In the Good Old Days, we had an impartial civil service. Then 'New Labour' came along and filled it up with cronies. The result was Fat Government and no separation between public servants and party hacks.
When he was prime minister, John Major was besieged by greedy, sleazy colleagues. One of their favourite tricks was to go and work as a highly paid 'advisor' for a private company and use insider knowledge of government decisions and intentions to help their employer to secure lucrative government contracts, especially defence contracts, by blatantly unfair means.
Eight years ago, Mr. Major tightened the rules for insiders. Former ministers, senior civil servants and military officers currently have to observe a 'insider knowledge cooling off period' before lobbying on behalf of a private firm to prevent that firm from gaining an unfair commercial advantage. But all that is about to change.
Tony Blair is becoming embarrassed by the number of times he is obliged to overrule the decisions of parliament's independent watchdogs; the advisory committee on business appointments (ACBA) and the committee on standards in public life (CSPL). Lord Mayhew of ACBA is particularly resistant to 'nodding through' appointments with no cooling-off period.
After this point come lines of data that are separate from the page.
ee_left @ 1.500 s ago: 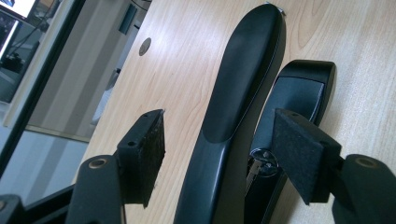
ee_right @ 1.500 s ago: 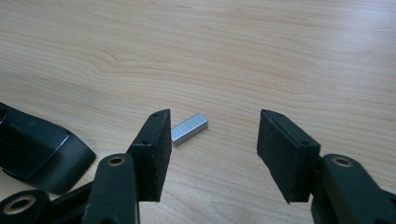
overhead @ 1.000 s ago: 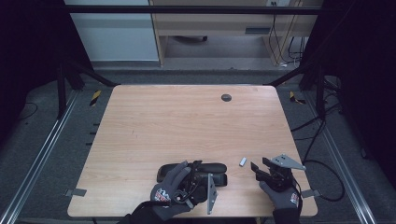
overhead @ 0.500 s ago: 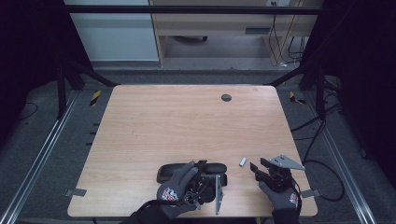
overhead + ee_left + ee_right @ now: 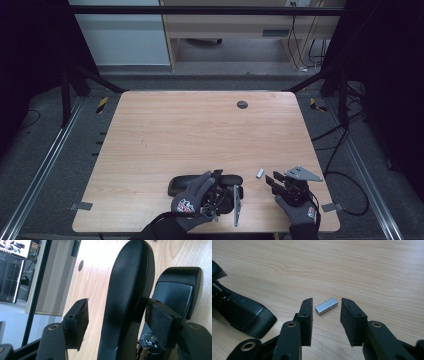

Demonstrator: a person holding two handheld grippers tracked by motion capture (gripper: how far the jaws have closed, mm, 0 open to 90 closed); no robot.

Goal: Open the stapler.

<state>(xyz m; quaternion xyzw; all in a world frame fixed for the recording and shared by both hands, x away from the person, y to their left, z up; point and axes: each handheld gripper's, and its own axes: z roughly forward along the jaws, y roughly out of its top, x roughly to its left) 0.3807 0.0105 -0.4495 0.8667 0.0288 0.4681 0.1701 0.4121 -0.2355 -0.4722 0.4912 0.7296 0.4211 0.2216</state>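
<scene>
Two jaws of the right hand-held gripper have just been closing around the staple block, not yet touching; left hand-held gripper seemingly open astride the stapler.

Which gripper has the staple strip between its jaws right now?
The right gripper: the silver staple strip lies on the table between its jaws, which have just been closing, pads not yet touching. The left gripper straddles the black stapler instead.

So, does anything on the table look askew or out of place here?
The black stapler lies swung open, its top arm lifted off the base, and a loose strip of staples sits on the wood between the right gripper's open jaws.
</scene>
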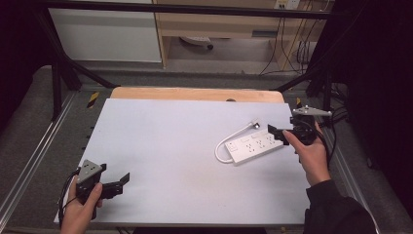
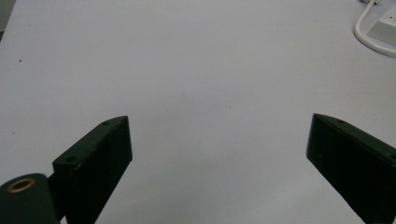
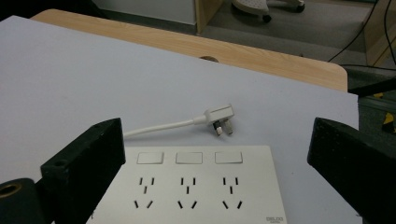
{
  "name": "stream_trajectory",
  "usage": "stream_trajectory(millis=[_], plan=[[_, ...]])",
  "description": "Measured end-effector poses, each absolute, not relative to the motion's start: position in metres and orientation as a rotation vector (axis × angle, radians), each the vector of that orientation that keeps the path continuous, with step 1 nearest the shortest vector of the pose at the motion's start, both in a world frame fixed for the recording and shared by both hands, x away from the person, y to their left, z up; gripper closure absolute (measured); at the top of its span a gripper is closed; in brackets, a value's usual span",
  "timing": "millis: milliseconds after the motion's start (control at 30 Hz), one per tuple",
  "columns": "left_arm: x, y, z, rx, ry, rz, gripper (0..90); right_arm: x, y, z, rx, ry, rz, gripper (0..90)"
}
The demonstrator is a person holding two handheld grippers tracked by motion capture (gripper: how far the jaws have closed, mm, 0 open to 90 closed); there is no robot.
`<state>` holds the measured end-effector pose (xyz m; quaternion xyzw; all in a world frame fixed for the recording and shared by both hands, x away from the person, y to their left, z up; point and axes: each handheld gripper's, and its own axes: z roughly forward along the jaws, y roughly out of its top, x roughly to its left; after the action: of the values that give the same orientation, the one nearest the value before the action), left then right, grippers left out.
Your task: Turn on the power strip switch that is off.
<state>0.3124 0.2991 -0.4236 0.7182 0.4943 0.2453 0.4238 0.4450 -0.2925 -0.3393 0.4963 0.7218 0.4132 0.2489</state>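
A white power strip [image 1: 255,143] lies on the right part of the pale table sheet [image 1: 180,146], its white cable [image 1: 223,146] looping round to a plug [image 1: 254,123] behind it. My right gripper [image 1: 273,132] hovers at the strip's right end, jaws wide apart with nothing between them. In the right gripper view the strip [image 3: 196,186] with its sockets and switches lies below the jaws, and the plug [image 3: 219,115] rests beyond it. My left gripper [image 1: 122,183] sits at the near left corner, open over bare sheet. The left gripper view catches the cable [image 2: 369,35] at the top right.
A wooden tabletop edge [image 1: 195,93] runs behind the sheet. Black frame bars [image 1: 63,63] stand at the left and right rear. Beyond is a floor with cables [image 1: 292,48] and a chair base [image 1: 195,41].
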Motion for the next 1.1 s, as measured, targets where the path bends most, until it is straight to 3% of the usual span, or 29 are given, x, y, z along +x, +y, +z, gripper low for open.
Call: stream_trajectory(millis=[367, 800, 1100], plan=[[0.312, 0.299, -0.424, 1.799, 1.236, 0.614, 6.8, 0.465, -0.293, -0.343, 1.383, 1.968, 1.109, 8.3], [0.313, 0.299, -0.424, 1.806, 1.234, 0.618, 6.8, 0.481, -0.297, -0.352, 1.451, 1.957, 1.063, 3.1], [0.313, 0.299, -0.425, 1.808, 1.236, 0.614, 6.8, 0.491, -0.297, -0.362, 1.482, 1.957, 1.052, 8.2]])
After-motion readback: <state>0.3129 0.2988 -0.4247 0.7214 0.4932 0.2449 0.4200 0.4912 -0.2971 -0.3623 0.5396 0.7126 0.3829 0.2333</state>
And so Blair is eager to abolish the waiting period and let the insiders get their noses into the trough right away without requiring his seal of approval. Which is why our prime minister is setting up a secret inquiry to find a rapid way of changing the rules which will result in the least political fallout on him.
The inquiry will be conducted by Sir Patrick Brown, an expert in privatization, who will gather his evidence behind closed doors and deliver his report directly to the prime minister. Brown expects to complete his review in October. His findings will not be published. [But they will probably be leaked. Ed.]
The government's anti-corruption watchdogs objected to any change of the rules and then to the idea of a secret inquiry. Sir Andrew Turnbull, the cabinet secretary, overruled their objections and prevented Sir Nigel Wicks, chairman of CSPL, from holding an open, independent inquiry into whether the rules should be changed. The watchdogs then had no option but to shut up, knowing that this government has a history of sacking regulators who insist on doing their job.
Tony Blair is quite content to let the 'insiders' hijack projects funded by the British taxpayer. He is also content to let projects worth billions be handed to foreign defence contractors which have employed 'insiders', and allow British jobs to go up in smoke.
Which leaves us asking why? What's in it for him?
We have only the lengthy history of sleaze in the Blair regime as guidance. Those who profit from the abolition of a waiting period before they take up a private appointment will be expected to offer bungs to the Labour Party (suitably, disguised, of course). There will be more and better freebies on offer to the prime minister and his cronies. Corruption in high places will thrive as apprentice fat cats rush to follow New Labour's agenda so that they, too, can take their places on the gravy train.
Waiving the rules is just another sleazy attempt to spare the prime minister the embarrassment of overturning decisions made by independent regulators. He is also buying votes and favours with public money. Is this the arrogance in office of a man who thinks he will be prime minister for the rest of the decade? Or is it just cynical planting of favours to be collected after his own party members reject him for inflicting on them an illegal war in Iraq based on dodgy dossiers and deliberate lies?
One thing is for sure if there was ever honour among thieves, there is certainly none left in New Labour and Tony Blair.